[Task item] From first line to last, output the records below exactly.

[Saved entries]
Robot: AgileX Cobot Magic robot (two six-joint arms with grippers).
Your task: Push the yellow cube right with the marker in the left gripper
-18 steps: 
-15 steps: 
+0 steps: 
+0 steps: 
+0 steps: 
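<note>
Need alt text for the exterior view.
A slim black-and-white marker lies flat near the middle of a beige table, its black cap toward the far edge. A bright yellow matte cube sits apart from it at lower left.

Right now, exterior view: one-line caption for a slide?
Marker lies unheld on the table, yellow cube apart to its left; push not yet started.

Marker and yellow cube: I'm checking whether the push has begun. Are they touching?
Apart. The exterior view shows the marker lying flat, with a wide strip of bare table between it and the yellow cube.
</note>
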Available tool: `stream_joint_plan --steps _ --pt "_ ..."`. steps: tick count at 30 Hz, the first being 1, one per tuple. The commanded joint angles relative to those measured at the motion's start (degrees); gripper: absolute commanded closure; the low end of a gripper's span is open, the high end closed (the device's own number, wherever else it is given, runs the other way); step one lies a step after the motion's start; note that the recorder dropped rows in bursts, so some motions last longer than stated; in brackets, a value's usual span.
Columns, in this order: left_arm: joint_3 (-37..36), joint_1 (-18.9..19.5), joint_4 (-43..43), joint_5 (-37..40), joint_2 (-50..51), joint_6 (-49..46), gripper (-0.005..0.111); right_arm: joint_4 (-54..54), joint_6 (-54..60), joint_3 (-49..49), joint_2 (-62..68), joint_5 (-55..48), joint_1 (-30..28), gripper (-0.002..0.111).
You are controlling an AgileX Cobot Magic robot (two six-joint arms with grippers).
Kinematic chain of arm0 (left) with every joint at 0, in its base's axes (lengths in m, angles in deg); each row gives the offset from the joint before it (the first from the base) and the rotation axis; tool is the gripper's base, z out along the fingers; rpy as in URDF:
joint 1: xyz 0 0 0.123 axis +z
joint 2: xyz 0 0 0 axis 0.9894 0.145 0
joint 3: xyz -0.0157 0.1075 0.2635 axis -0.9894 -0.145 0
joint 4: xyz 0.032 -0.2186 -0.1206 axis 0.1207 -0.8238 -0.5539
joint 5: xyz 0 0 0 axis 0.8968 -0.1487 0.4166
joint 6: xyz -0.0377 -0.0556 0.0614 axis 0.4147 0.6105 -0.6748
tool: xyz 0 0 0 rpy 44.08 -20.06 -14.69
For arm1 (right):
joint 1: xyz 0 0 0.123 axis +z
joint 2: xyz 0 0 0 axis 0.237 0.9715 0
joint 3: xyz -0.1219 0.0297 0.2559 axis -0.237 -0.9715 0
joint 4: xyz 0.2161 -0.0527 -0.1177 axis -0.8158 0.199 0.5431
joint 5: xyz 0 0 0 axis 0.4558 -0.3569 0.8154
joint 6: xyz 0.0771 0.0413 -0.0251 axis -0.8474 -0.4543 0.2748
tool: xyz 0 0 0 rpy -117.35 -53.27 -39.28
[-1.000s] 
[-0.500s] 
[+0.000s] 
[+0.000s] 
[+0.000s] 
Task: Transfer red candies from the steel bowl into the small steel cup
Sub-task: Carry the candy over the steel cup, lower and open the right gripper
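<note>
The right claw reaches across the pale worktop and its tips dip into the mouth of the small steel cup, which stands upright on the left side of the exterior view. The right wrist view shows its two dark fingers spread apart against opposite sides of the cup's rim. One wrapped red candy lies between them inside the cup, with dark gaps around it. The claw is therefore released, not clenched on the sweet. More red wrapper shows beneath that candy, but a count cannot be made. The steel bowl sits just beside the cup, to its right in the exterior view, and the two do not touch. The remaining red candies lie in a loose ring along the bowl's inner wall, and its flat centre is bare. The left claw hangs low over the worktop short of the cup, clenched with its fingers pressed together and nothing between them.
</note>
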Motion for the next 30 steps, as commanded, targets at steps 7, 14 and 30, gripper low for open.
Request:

[Reply to the task]
Robot: AgileX Cobot Magic robot (two six-joint arms with grippers).
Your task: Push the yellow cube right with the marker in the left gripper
-18 steps: 
-15 steps: 
+0 steps: 
+0 steps: 
+0 steps: 
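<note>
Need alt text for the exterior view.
A slim black-and-white marker lies flat near the middle of a beige table, its black cap toward the far edge. A bright yellow matte cube sits apart from it at lower left.

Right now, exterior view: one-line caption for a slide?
Marker lies unheld on the table, yellow cube apart to its left; push not yet started.

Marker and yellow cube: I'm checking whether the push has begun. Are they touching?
Apart. The exterior view shows the marker lying flat, with a wide strip of bare table between it and the yellow cube.
</note>
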Available tool: `stream_joint_plan --steps _ --pt "_ ..."`. steps: tick count at 30 Hz, the first being 1, one per tuple. The commanded joint angles relative to those measured at the motion's start (degrees); gripper: absolute commanded closure; the low end of a gripper's span is open, the high end closed (the device's own number, wherever else it is given, runs the other way); step one lies a step after the motion's start; note that the recorder dropped rows in bursts, so some motions last longer than stated; in brackets, a value's usual span.
Columns, in this order: left_arm: joint_3 (-37..36), joint_1 (-18.9..19.5), joint_4 (-43..43), joint_5 (-37..40), joint_2 (-50..51), joint_6 (-49..46), gripper (-0.005..0.111); right_arm: joint_4 (-54..54), joint_6 (-54..60), joint_3 (-49..49), joint_2 (-62..68), joint_5 (-55..48), joint_1 (-30..28), gripper (-0.002..0.111).
You are controlling an AgileX Cobot Magic robot (two six-joint arms with grippers).
Kinematic chain of arm0 (left) with every joint at 0, in its base's axes (lengths in m, angles in deg); each row gives the offset from the joint before it (the first from the base) and the rotation axis; tool is the gripper's base, z out along the fingers; rpy as in URDF:
joint 1: xyz 0 0 0.123 axis +z
joint 2: xyz 0 0 0 axis 0.9894 0.145 0
joint 3: xyz -0.0157 0.1075 0.2635 axis -0.9894 -0.145 0
joint 4: xyz 0.032 -0.2186 -0.1206 axis 0.1207 -0.8238 -0.5539
joint 5: xyz 0 0 0 axis 0.8968 -0.1487 0.4166
joint 6: xyz -0.0377 -0.0556 0.0614 axis 0.4147 0.6105 -0.6748
tool: xyz 0 0 0 rpy 44.08 -20.06 -14.69
For arm1 (right):
joint 1: xyz 0 0 0.123 axis +z
joint 2: xyz 0 0 0 axis 0.237 0.9715 0
joint 3: xyz -0.1219 0.0297 0.2559 axis -0.237 -0.9715 0
joint 4: xyz 0.2161 -0.0527 -0.1177 axis -0.8158 0.199 0.5431
joint 5: xyz 0 0 0 axis 0.4558 -0.3569 0.8154
joint 6: xyz 0.0771 0.0413 -0.0251 axis -0.8474 -0.4543 0.2748
tool: xyz 0 0 0 rpy -117.35 -53.27 -39.28
[-1.000s] 
[-0.500s] 
[+0.000s] 
[+0.000s] 
[+0.000s] 
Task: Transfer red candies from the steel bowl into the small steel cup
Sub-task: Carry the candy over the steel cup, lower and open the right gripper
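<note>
The right claw reaches across the pale worktop and its tips dip into the mouth of the small steel cup, which stands upright on the left side of the exterior view. The right wrist view shows its two dark fingers spread apart against opposite sides of the cup's rim. One wrapped red candy lies between them inside the cup, with dark gaps around it. The claw is therefore released, not clenched on the sweet. More red wrapper shows beneath that candy, but a count cannot be made. The steel bowl sits just beside the cup, to its right in the exterior view, and the two do not touch. The remaining red candies lie in a loose ring along the bowl's inner wall, and its flat centre is bare. The left claw hangs low over the worktop short of the cup, clenched with its fingers pressed together and nothing between them.
</note>
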Motion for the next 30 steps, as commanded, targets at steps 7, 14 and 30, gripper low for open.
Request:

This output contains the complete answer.